No estaba muy animoso, pero, por suerte, estoy estudiando la publicidad con mis alumnos. Les sugerí que me enviaran sus anuncios favoritos. La inmensa mayoría escogió unos muy emocionantes, donde lo de menos era el producto promocionado y lo de más los nobles sentimientos a flor de piel. El ser humano, incluso en la apoteosis del consumismo -por el lado de los anunciantes- y en el apogeo de la adolescencia -por el de mis alumnos- valora, sobre todas las cosas, el bien, la belleza y la bondad.

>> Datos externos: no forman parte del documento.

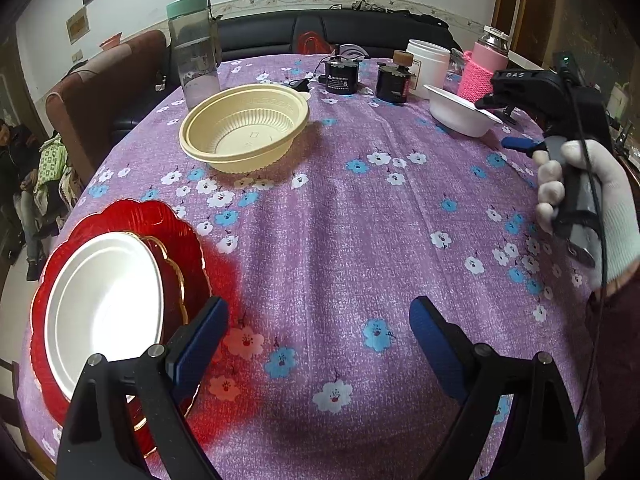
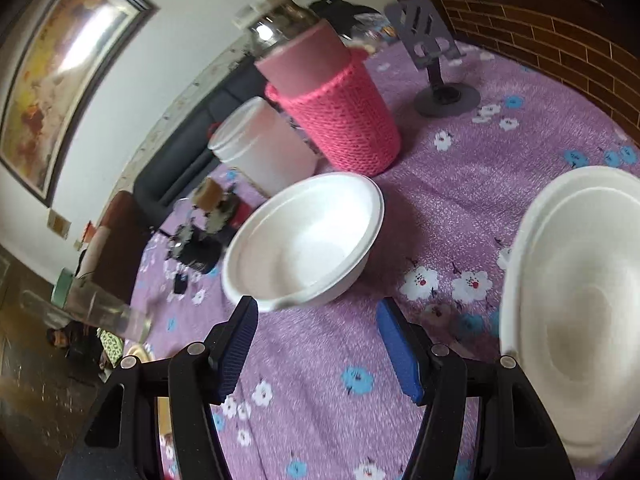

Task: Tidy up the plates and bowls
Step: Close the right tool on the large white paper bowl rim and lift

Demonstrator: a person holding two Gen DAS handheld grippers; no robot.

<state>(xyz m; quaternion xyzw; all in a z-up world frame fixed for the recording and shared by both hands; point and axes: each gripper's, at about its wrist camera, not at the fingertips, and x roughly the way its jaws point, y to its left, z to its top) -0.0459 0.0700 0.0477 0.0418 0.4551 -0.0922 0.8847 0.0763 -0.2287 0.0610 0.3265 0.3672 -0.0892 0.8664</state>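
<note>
In the left wrist view a white plate (image 1: pixel 104 300) lies on a red scalloped plate (image 1: pixel 176 236) at the table's near left. A beige ribbed bowl (image 1: pixel 244 126) sits farther back. A white bowl (image 1: pixel 460 110) is at the far right, with my right gripper (image 1: pixel 516 124) beside it. My left gripper (image 1: pixel 320 344) is open and empty over the cloth. In the right wrist view my right gripper (image 2: pixel 316 340) is open, just short of the white bowl (image 2: pixel 304 240). A second white bowl (image 2: pixel 576 312) sits at the right.
A purple flowered cloth (image 1: pixel 360 240) covers the round table. At the back stand a clear bottle with a green lid (image 1: pixel 194 52), two black jars (image 1: pixel 342 74), a white tub (image 2: pixel 264 148), a pink knitted flask (image 2: pixel 340 108) and a grey stand (image 2: pixel 436 60).
</note>
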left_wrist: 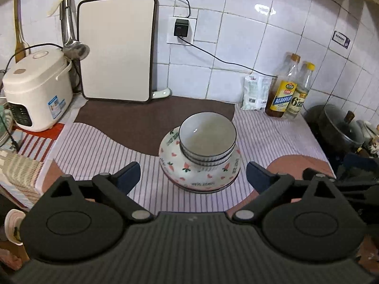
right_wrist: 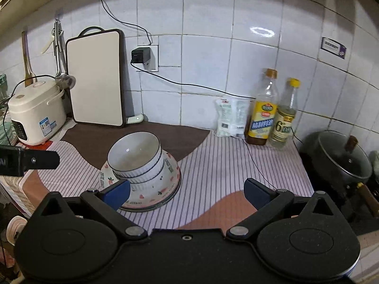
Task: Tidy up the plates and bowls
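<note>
We see the stacked bowls (left_wrist: 207,139) upright, mouths up, nested on the patterned plates (left_wrist: 187,172) mid-table (left_wrist: 99,142), at twelve o'clock from our left gripper (left_wrist: 193,174), ten o'clock from our right gripper (right_wrist: 187,190), both fingers wide apart, empty.

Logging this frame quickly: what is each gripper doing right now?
Left gripper: open, holding nothing, fingers either side of the stacked bowls.
Right gripper: open, holding nothing, to the right of the bowls.

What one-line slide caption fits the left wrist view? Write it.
Open left hand-held gripper faces ribbed bowls stacked on heart-patterned plates, striped cloth beneath.
</note>
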`<act>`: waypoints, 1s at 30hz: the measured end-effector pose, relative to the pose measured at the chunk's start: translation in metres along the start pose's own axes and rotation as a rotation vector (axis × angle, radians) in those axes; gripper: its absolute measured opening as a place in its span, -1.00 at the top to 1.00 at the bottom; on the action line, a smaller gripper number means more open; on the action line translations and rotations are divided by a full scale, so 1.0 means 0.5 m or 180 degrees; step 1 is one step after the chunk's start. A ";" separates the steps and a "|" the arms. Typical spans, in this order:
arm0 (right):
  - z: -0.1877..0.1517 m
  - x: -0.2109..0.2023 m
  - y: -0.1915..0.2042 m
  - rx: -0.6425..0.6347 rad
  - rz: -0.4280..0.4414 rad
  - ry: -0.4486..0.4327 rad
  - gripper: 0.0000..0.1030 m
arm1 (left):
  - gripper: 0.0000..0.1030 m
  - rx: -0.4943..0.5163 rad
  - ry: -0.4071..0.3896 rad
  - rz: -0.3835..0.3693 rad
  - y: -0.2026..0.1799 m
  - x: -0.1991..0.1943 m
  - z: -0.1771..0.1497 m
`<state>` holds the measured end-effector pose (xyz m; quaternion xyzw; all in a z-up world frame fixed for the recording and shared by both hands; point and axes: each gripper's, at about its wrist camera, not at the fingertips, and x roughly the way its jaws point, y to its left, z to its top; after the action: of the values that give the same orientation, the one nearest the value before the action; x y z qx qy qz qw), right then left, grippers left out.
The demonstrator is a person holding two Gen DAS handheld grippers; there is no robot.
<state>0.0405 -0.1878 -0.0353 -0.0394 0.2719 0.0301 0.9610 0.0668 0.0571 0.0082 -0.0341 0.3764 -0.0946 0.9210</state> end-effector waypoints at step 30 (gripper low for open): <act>-0.045 -0.102 0.008 -0.0046 -0.0267 -0.0171 -1.00 | -0.88 0.0226 0.0066 0.0377 -0.019 -0.064 -0.049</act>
<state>-0.0148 -0.1877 -0.0279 -0.0569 0.2439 -0.0072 0.9681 0.0256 0.0543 0.0138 0.0220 0.3836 -0.0536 0.9217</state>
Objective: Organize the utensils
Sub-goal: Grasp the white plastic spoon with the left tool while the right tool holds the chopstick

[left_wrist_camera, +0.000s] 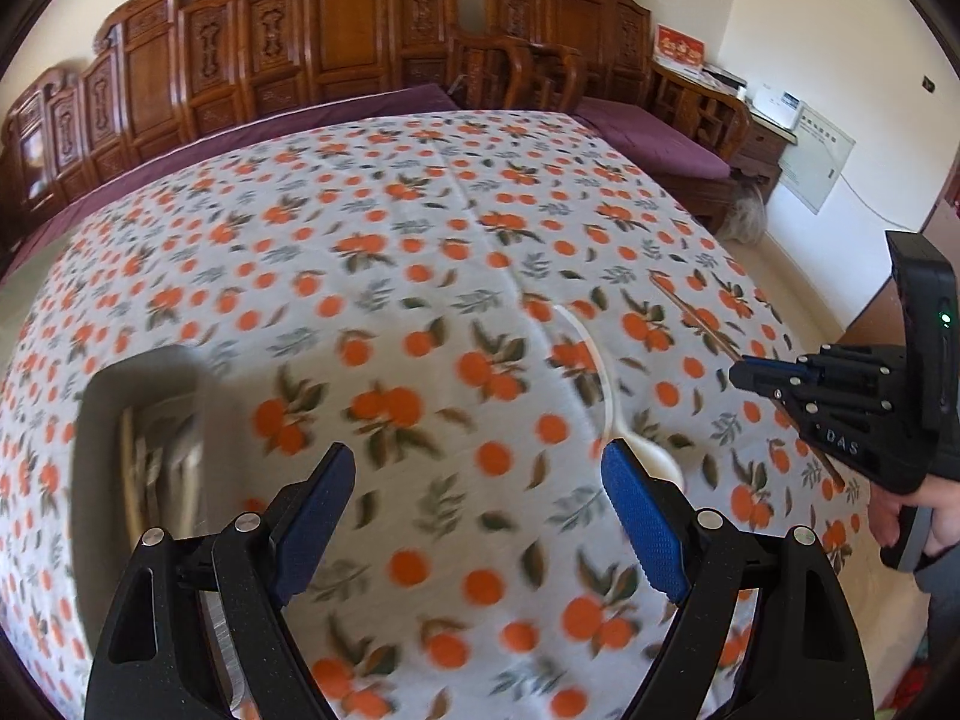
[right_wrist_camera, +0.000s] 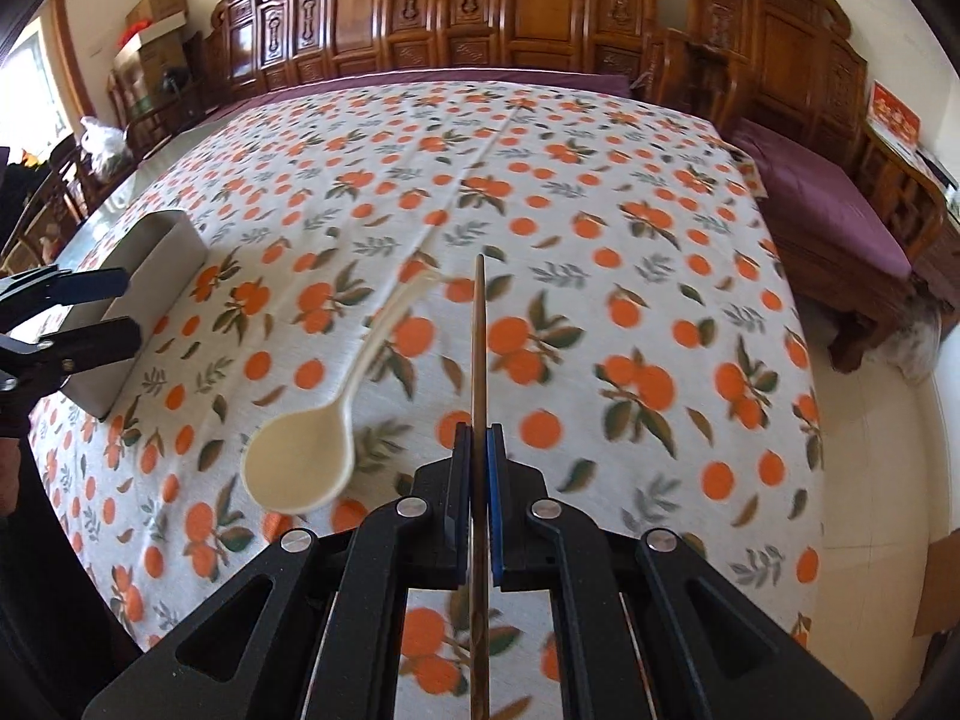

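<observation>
Much of the left wrist view is smeared by motion; the grey utensil holder (left_wrist_camera: 141,420) at nine o'clock shows only as a blurred box with pale sticks inside that cannot be told apart; the cream spoon (left_wrist_camera: 651,456) is partly hidden behind the left gripper's (left_wrist_camera: 480,510) right finger, and the brown chopstick (left_wrist_camera: 708,330) vanishes into the right gripper (left_wrist_camera: 741,373) at three o'clock; a hand (left_wrist_camera: 906,516) is cut off by the frame edge there.

In the right wrist view the orange-print tablecloth (right_wrist_camera: 600,210) covers the table; carved wooden benches (right_wrist_camera: 540,18) with purple cushions ring it from ten to two o'clock; the spoon (right_wrist_camera: 324,426) lies flat at eight o'clock, bowl nearest, just beside the chopstick (right_wrist_camera: 479,336); the holder (right_wrist_camera: 150,300) stands at nine o'clock, with the left gripper (right_wrist_camera: 114,306) in front of it.

The right gripper (right_wrist_camera: 478,450) points steeply down, pads clamped on the chopstick, which runs towards twelve o'clock; the left gripper tilts down too, jaws spread wide, nothing between them.
</observation>
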### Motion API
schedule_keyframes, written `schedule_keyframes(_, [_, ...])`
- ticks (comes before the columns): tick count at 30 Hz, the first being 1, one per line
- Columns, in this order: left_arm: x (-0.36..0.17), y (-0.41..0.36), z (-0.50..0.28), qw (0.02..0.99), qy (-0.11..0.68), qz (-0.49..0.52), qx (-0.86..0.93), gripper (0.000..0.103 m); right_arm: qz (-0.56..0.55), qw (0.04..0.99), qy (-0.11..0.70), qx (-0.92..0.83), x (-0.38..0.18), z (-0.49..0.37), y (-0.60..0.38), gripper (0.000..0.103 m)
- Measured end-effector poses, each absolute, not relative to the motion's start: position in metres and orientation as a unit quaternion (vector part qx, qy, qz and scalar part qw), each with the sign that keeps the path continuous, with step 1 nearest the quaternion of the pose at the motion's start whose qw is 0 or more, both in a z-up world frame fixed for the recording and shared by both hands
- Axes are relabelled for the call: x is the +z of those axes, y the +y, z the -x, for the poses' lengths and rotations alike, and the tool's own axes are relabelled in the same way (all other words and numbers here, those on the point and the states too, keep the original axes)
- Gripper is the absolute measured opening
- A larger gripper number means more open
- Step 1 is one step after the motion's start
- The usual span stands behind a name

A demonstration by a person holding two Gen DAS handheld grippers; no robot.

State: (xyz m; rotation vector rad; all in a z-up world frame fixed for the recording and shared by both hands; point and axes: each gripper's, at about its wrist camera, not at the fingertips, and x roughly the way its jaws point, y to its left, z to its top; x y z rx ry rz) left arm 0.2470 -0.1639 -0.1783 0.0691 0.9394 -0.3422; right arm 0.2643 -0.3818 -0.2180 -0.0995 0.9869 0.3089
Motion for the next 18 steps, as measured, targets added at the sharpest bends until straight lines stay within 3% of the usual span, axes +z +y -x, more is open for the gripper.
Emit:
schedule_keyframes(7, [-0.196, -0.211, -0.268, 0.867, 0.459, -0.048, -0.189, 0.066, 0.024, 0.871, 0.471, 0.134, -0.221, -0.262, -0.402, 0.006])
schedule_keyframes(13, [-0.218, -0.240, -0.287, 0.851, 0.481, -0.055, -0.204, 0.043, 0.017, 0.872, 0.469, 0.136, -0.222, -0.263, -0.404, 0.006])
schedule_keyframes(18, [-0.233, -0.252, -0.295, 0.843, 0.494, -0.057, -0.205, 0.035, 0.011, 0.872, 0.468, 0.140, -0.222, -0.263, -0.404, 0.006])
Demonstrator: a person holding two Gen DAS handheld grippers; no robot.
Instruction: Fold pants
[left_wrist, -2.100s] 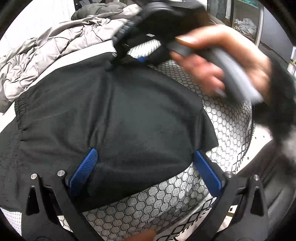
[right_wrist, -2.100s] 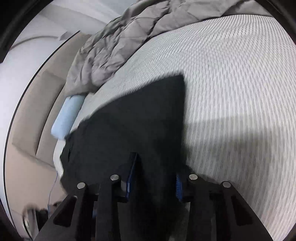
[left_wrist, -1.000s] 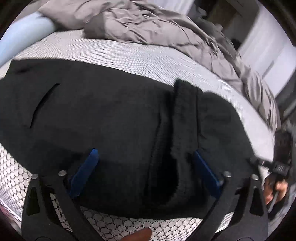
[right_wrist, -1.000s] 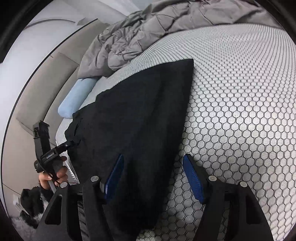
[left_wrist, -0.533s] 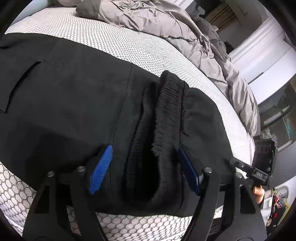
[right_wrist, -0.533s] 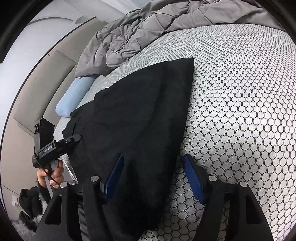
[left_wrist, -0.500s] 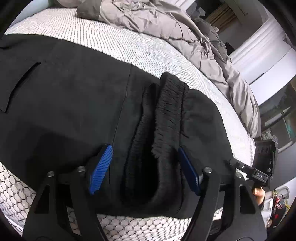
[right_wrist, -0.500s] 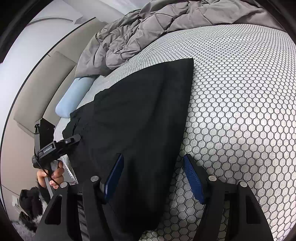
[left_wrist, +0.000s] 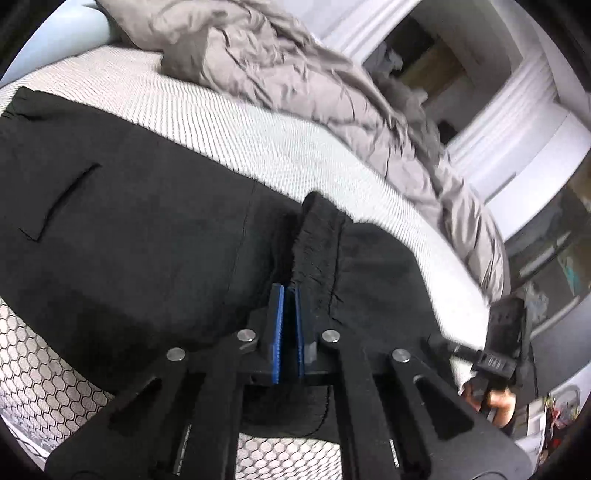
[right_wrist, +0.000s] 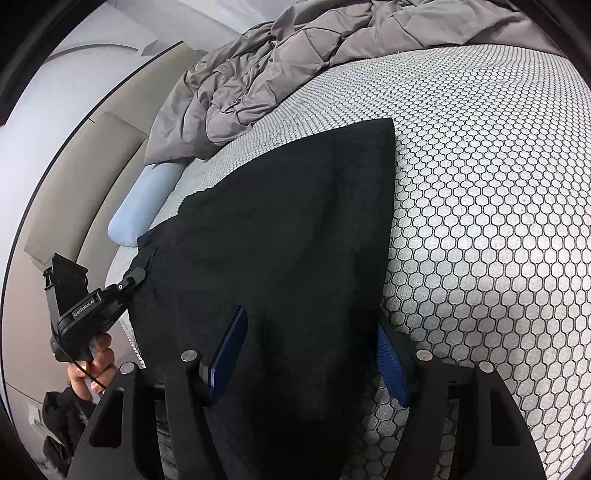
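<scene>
Black pants (left_wrist: 147, 236) lie spread flat on the bed, with a slit pocket at the left and the gathered waistband (left_wrist: 317, 251) bunched in a ridge. My left gripper (left_wrist: 288, 295) is shut on that waistband ridge. In the right wrist view the pants (right_wrist: 288, 229) taper to a corner far up the bed. My right gripper (right_wrist: 308, 343) is open, its blue pads on either side of the near pants fabric. The left gripper (right_wrist: 133, 277) shows at the pants' left edge, held by a hand.
The mattress (right_wrist: 480, 184) has a white cover with a black honeycomb pattern. A crumpled grey duvet (right_wrist: 295, 62) lies at the far side, also in the left wrist view (left_wrist: 295, 81). A light blue pillow (right_wrist: 144, 203) lies by the beige headboard (right_wrist: 74, 177).
My left gripper has closed from open onto the bunched waistband. My right gripper has stayed open over the pants, almost unmoved.
</scene>
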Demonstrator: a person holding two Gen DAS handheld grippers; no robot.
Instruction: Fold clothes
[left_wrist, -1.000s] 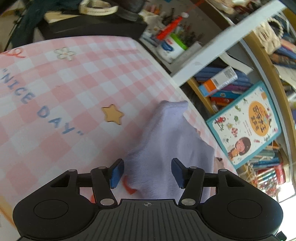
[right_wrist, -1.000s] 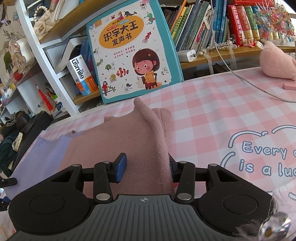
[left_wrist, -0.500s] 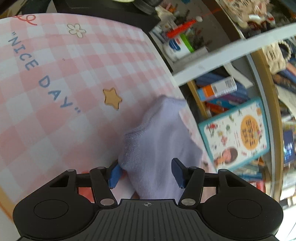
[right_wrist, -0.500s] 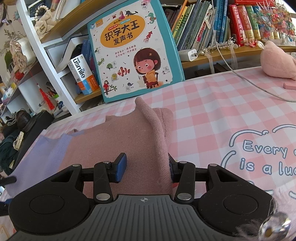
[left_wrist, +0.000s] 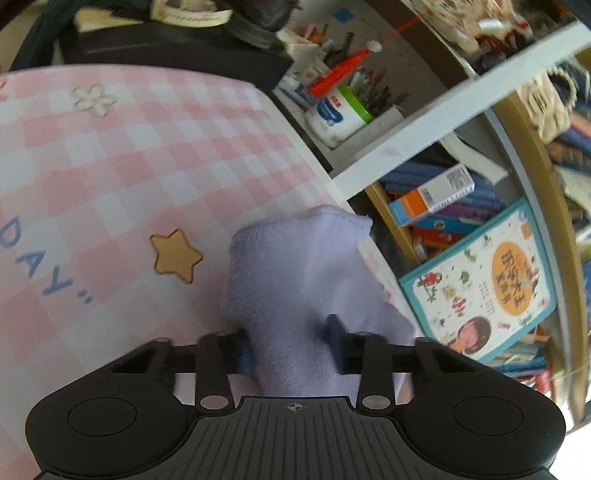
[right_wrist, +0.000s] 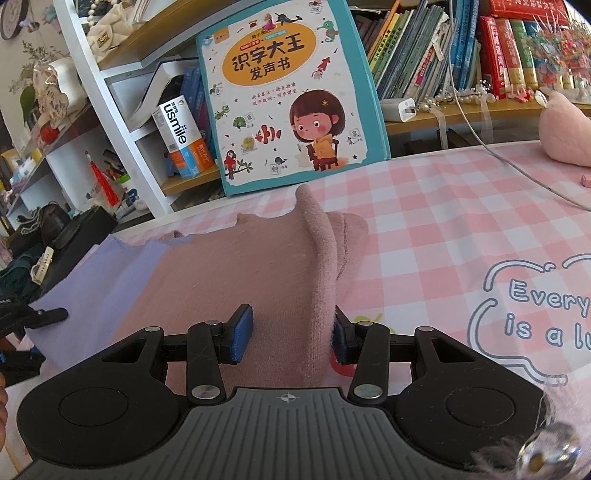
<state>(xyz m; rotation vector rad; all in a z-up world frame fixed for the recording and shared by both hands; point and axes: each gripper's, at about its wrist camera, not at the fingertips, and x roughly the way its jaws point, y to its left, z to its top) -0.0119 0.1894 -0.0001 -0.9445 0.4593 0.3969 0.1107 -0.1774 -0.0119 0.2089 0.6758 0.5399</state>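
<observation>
Both grippers on the garment, flat on checked tablecloth (right_wrist: 424, 229).
L gripper (left_wrist: 291, 343) jaws just closed, pinching lilac end (left_wrist: 295, 280) near table edge; R gripper (right_wrist: 291, 332) grips raised pink fold (right_wrist: 321, 266).

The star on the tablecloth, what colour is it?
The star is tan-yellow with a darker outline, printed on the pink-and-white checked tablecloth. The left wrist view shows it best.

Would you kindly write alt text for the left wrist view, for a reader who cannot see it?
The left gripper, whose jaws have just been closing, pinches a bunched lilac cloth on a pink checked tablecloth with a star print. A cluttered bookshelf stands behind, a picture book leaning on it.
</observation>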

Mientras corregía, se me empezaron a saltar las lágrimas y más se me saltaban porque no quería que se me saltasen. Me siento frente a un compañero que podía pensar que el estrés laboral me había roto, ya definitivamente.
Eran, sin embargo, las lágrimas dulces de la emoción. Por mi parte, yo les envié mi anuncio preferido, que es uno de un refresco chispeante en el que se defiende la falta que hacen en el mundo los malos poetas. Si los poetas son buenos, pues mejor que mejor, se entiende, pero lo importante es que sean poetas, aunque sean regulares o pésimos. Antonio Machado defendía que, entre la maravilla de escribir bien y el horror de hacerlo mal, brillaba el justo medio de callarse. Eso es muy español, pero yo ahí soy chestertoniano. El inglés animaba a que, si una cosa es importante, se acomete, aunque sea mal. El perfeccionismo ha hecho muchísimo daño.
Impulsado por el chute de buen rollo publicitario, me eché a la calle. Don Quijote se lanzó al campo por una sobredosis de literatura caballeresca. Yo, mutatis mutandis, estaba dispuesto a revivir los anuncios tras una sesión intensiva de YouTube. Dejé de leer columnas de política (incluyendo en la exclusión la mía de ayer) y paseé a mis niños con una sonrisa de oreja a oreja. Un político me contó que escribe un poco por las noches, como terapia, y le entendí. Recordé que Mario Quintana no se creía las penas de amor que contamos los poetas, porque la felicidad de escribir un soneto las compensa de sobra. Ése era mi estado de ánimo.
No durará, pero si dejamos que un berrinche nos escriba un texto o que una preocupación política nos tenga meses dándole vueltas a la noria, qué menos que un ataque de optimismo se pose levemente en una columna. La felicidad no suele ser muy fotogénica ni discursiva ni prolija ni periodística. Y eso que se pierden las fotos, los discursos, la prolijidad y nosotros, ay, los columnistas.